In 1851, when his father died, he and his brother, William Franklin Thorburn, took over the family import and shipping company, "William Thorburn and Sons" who seemed to deal in tea. He also had interests in the company "Macfie Lindsay & Co" who dealt in sugar.

In 1852, with his cousin William Andrew Macfie (1807–1899), he established the world's first curling club outside Scotland, the Bohuslanska Curling Club. His cousin had come to Uddevalla in Sweden in 1845, to help with the family companies. The company expanded into exporting of Swedish oats to London (as horse feed) and by the 1870s represented one quarter of all exports from Sweden.

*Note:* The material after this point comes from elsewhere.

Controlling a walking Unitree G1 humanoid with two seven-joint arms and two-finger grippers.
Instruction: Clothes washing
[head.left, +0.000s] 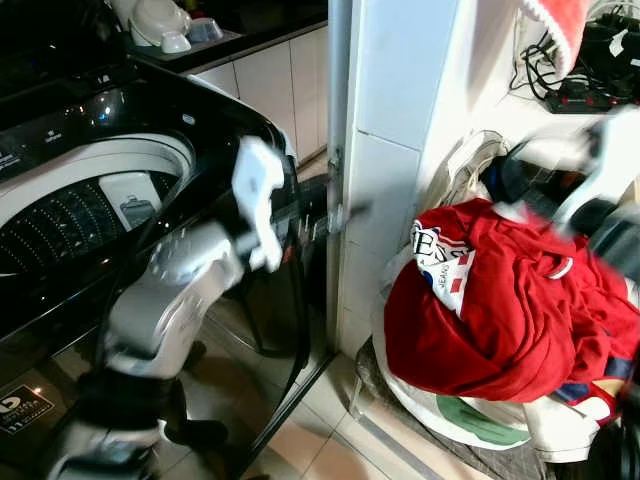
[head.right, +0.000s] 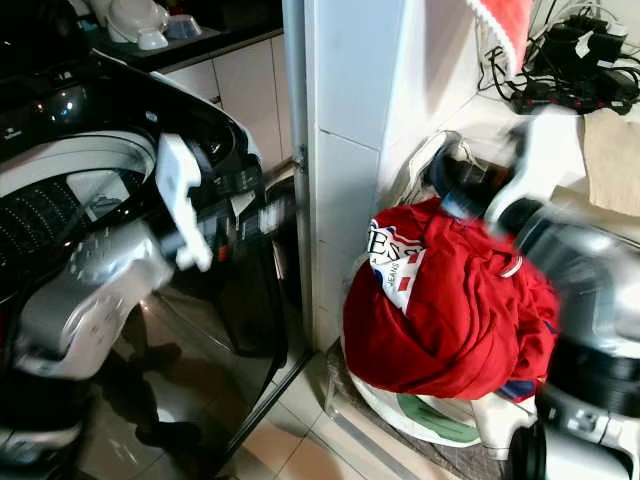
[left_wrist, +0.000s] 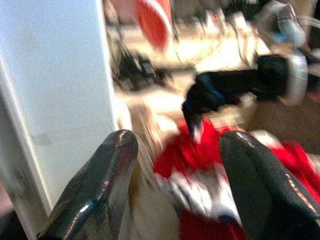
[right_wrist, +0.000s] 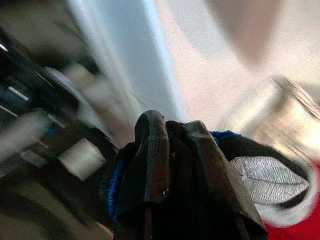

In 1878, he was elected a Fellow of the Royal Society of Edinburgh. His proposers were Robert Andrew Macfie, Charles Wyville Thomson, John Hutton Balfour and Robert Boog Watson.

He died of a cerebral haemorrhage on 22 August 1896 at his mansion at Uddevalla.

==Family==
In 1854, he was married to Alma Mathilda Jacobi (1833–1882) in Sweden. They had at least six children including the Swedish architect Eugen Thorburn.